I have been hiking along the side of the small stream for the better part of an hour when I spot a brook trout, my first of the afternoon. The six-inch fish is finning in place. At first it's no more than a shadow, but then I detect movement as it slides an inch to one side, a shadow slipping through shadows. Then there is the white of the fish's maw as its mouth opens to take a nymph or perhaps a caddis larva drifting in the cold current. I bend closer, about to cast, but the shadow evaporates.

In a way, my life is like this mountain brook, a stream of consciousness hurtling down from the headwaters of my youth. Like water cupped from the current, the moments of a lifetime slip so easily by. Perhaps that is why I fish. For trout, like memories, are elusive; but with skill, some luck and a good deal of patience they can be held, if only briefly, cool and damp before sliding back into the darkness. A poor substitute for stopping time, but I make do.

While searching for my Christmas trout, I have been wading back through my recollections, trying to recall again that first fish that rose to my fly. I remember the huge carp with metallic-like scales that inhaled a dough ball from the muddy bottom of the Saddle River, the stringer of perch taken from the pond behind a restaurant in our town using garden worms and the largemouth bass that chased a Hula Popper skittered across Lake Sebago; but it's that first trout taken on an artificial fly that I seek.

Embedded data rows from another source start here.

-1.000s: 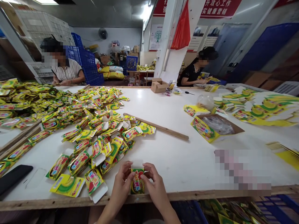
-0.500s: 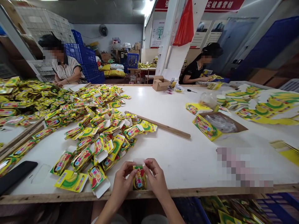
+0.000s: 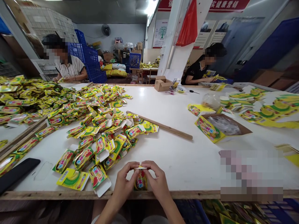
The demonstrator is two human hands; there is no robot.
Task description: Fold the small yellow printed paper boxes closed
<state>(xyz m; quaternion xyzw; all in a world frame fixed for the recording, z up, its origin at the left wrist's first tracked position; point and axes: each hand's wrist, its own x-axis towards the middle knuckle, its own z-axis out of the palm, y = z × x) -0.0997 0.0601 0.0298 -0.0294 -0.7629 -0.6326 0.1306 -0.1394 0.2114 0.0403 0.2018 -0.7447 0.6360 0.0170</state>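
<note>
A small yellow and green printed box stands near the table's front edge, between my two hands. My left hand grips its upper left side, thumb in front and fingers behind the top. On the other side my right hand pinches the upper right in the same way. The box's top flap lies folded over under my fingertips, its white edge facing me. To the left, an open-ended box with a white flap lies beside a heap of similar small boxes.
A wooden stick lies across the white table. At right sits a larger display box with clear plastic inside. A black phone lies at front left. Two people work across the table. Below the edge, a blue crate holds more packs.
The top flap stood upright between my fingers and is now bent over the box's opening. Both hands stay on the box. The view has shifted slightly.
</note>
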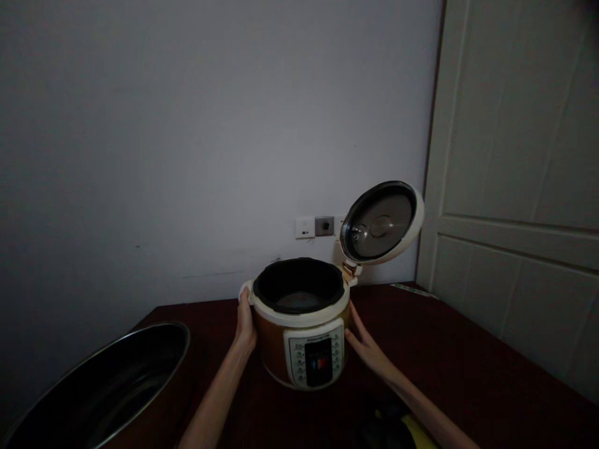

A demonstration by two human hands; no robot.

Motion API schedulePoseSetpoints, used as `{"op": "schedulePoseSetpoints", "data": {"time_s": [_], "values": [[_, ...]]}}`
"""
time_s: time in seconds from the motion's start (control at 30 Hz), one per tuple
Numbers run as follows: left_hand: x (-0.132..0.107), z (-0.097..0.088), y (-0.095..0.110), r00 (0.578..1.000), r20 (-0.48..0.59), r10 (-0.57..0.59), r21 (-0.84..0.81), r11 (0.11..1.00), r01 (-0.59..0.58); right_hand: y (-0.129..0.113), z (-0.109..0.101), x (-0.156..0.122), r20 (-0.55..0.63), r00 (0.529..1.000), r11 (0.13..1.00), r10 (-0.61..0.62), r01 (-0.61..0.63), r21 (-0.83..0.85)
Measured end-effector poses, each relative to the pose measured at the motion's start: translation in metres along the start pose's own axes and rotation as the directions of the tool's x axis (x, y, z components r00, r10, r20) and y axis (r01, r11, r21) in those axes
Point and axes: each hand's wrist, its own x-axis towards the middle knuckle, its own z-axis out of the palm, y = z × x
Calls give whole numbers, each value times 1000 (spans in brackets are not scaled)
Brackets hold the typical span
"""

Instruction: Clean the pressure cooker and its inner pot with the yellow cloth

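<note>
A person's left hand [246, 324] clasps the left side handle of an electric pressure cooker [302, 337], fingers curled up to the rim. The right hand [367, 346] lies open, fingers stretched flat against the cooker's right wall, closed on nothing. The cooker stands between the two sets of fingers on a dark red table [468, 362]. Its hinged lid [381, 221] is tipped open above the right fingers. Bare tabletop runs right of them toward a door [515, 187]. A steel basin [107, 386] sits well left of the left fingers, over the table's near edge.
</note>
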Motion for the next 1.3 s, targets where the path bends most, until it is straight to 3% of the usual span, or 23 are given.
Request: {"op": "schedulePoseSetpoints", "data": {"time_s": [0.17,0.33,1.3], "values": [[0,4,0,993,-121,-8,-16,1000,6,1,6,1,-37,999,1000,-17,17,4],[-3,6,4,987,-161,-12,-20,1000,9,2,7,2,-50,999,999,-22,24,32],[7,4,7,996,-31,-89,-73,994,87,-2,15,5,-116,992,995,-51,60,77]]}}
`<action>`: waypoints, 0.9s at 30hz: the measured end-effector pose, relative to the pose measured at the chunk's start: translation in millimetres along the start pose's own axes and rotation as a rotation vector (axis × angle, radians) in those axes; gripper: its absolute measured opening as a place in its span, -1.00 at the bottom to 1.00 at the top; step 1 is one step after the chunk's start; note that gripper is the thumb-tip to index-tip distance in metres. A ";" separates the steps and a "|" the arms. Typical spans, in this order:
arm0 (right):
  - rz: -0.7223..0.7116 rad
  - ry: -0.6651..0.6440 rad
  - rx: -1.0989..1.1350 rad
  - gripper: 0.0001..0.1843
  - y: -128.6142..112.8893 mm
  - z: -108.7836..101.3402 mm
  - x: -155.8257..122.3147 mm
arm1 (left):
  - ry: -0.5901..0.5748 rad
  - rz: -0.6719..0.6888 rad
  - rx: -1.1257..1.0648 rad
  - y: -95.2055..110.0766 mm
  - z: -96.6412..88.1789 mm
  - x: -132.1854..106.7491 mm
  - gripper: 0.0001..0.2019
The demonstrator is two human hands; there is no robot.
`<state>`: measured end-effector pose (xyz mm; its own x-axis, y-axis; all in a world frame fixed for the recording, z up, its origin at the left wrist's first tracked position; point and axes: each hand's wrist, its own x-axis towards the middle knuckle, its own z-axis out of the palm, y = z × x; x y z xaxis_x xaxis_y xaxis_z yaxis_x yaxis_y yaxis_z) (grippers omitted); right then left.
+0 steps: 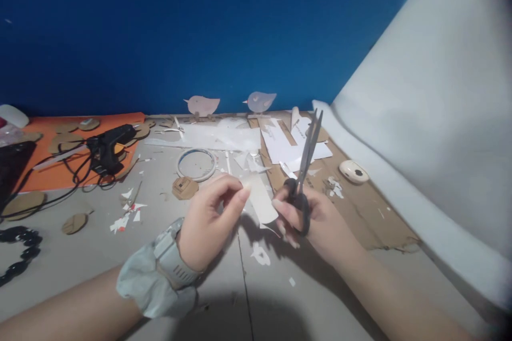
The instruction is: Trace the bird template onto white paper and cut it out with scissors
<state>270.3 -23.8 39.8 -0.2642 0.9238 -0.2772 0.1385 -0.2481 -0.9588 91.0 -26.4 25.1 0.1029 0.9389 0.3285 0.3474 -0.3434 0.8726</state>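
Note:
A small piece of white paper [262, 200] is pinched between the thumb and fingers of my left hand [214, 216]. My right hand [310, 213] has its fingers in the handles of black-handled scissors [308, 154], whose blades point up and away from the paper. The right fingertips are close to the paper's right edge; whether they touch it I cannot tell. Below the paper, a cut-out white scrap [261, 254] lies on the table. A roll of tape [196, 164] and a cardboard disc [185, 187] lie just beyond my left hand.
Two paper birds [202, 106] [261, 102] stand against the blue wall. A black glue gun [108, 149] with its cord rests on orange paper [52, 170] at left. White sheets [280, 144] lie on cardboard [368, 218] at right, near a cream oval object [354, 171]. Paper scraps [128, 218] are scattered about.

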 end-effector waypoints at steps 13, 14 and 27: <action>0.021 -0.061 0.080 -0.80 5.3 -1.5 -1.3 | -0.098 -0.081 -0.090 -6.2 4.7 -2.3 -0.80; 0.016 -0.054 0.077 -0.80 5.9 -1.8 -1.1 | -0.142 -0.088 -0.103 -6.1 5.2 -2.1 -0.78; -0.008 -0.286 0.041 -0.46 5.2 -17.8 0.6 | -0.100 -0.075 -0.161 -6.0 -0.9 1.1 -0.75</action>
<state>287.8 -19.4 35.7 -0.5241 0.8075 -0.2707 0.0983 -0.2584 -0.9610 88.2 -23.3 20.5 0.1770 0.9571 0.2295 0.2050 -0.2639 0.9425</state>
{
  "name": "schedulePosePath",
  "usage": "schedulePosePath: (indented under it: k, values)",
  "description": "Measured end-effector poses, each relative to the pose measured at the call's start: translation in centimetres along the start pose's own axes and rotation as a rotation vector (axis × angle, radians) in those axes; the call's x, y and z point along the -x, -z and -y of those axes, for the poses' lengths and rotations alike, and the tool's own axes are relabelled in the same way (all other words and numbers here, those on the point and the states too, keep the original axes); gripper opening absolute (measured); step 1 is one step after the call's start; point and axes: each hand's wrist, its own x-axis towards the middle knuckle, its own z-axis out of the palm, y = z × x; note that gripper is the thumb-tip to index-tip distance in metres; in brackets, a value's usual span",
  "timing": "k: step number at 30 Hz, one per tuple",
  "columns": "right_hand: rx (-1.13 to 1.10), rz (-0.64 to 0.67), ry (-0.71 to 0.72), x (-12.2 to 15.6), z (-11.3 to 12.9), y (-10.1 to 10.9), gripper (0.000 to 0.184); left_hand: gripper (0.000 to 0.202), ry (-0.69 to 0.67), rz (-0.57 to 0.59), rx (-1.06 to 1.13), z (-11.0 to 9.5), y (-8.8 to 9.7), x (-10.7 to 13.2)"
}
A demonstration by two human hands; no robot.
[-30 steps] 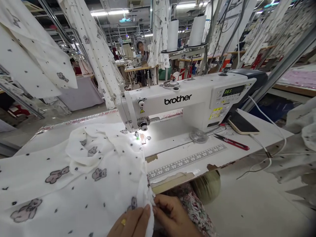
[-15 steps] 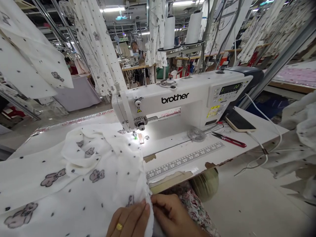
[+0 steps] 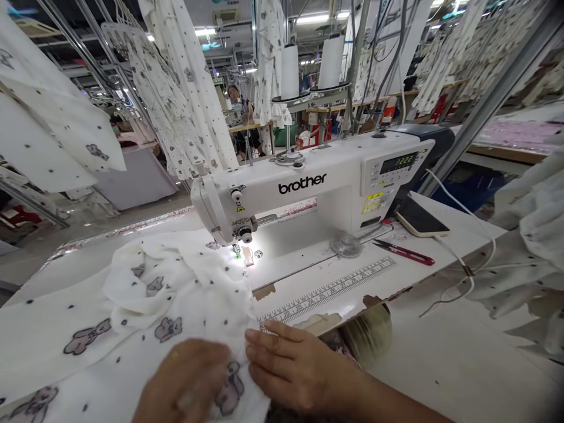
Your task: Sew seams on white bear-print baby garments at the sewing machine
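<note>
A white cloth with bear prints and dark dots [image 3: 150,323] lies bunched across the left of the sewing table, its right edge running up to the needle area. My right hand [image 3: 295,367] rests at that edge near the table's front, fingers stretched out flat and slightly apart, fingertips on the fabric; its thumb is hidden. Motion smears my left hand [image 3: 185,379] over the lower part of the cloth, so its fingers cannot be made out. Ahead stands a white Brother sewing machine [image 3: 304,188] with its lamp lighting the presser foot [image 3: 237,249].
On the table's right lie red-handled thread snips [image 3: 405,252], a phone [image 3: 423,217] with a white cable and a clear round plastic piece [image 3: 346,244]. A printed ruler [image 3: 326,291] runs along the front. Thread cones [image 3: 330,61] stand behind; printed garments [image 3: 189,88] hang at left.
My right hand has shifted up and flattened along the cloth's edge. My left hand has moved left, away from the edge, and blurred. The camera view has shifted slightly.
</note>
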Motion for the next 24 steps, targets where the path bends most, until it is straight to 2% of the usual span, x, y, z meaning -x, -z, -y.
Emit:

Walking beyond a set of shallow riffles, I come upon a short run, deeper than most others this high up the brook. There, in close along the far bank, under the exposed roots of an ancient hemlock, I find the memory that I hope to entice to the surface.

It's the year after college, and the Vietnam War is burning its way through history like a controlled flame started by the Fire Service, now unexpectedly leaping out of control. Drawing a high number in the lottery, I am immune from the draft. My father, a veteran of World War II, does not share my disillusionment with our leaders, and we have had a rough number of years.

We declare a truce, and on a weekend in late May, leave my younger brother at home, driving to the Catskill Mountains where we stay at the Atrium Lodge in Roscoe, New York. Having fished with flies for only a year without taking a single trout, I hope that this pilgrimage to the hallowed waters of the Beaverkill will improve my chances.

My father does not understand why I choose to give up my spinning gear for this "new" form of fishing. To him it is as foreign as my long hair, bellbottom jeans and the Beatles' Sergeant Pepper's Lonely Hearts Club Band.

I have not yet learned the names of mayflies or their imitations, but I search my fly box for something that looks similar to the many large, dun-colored insects that are struggling to rise from the river's surface.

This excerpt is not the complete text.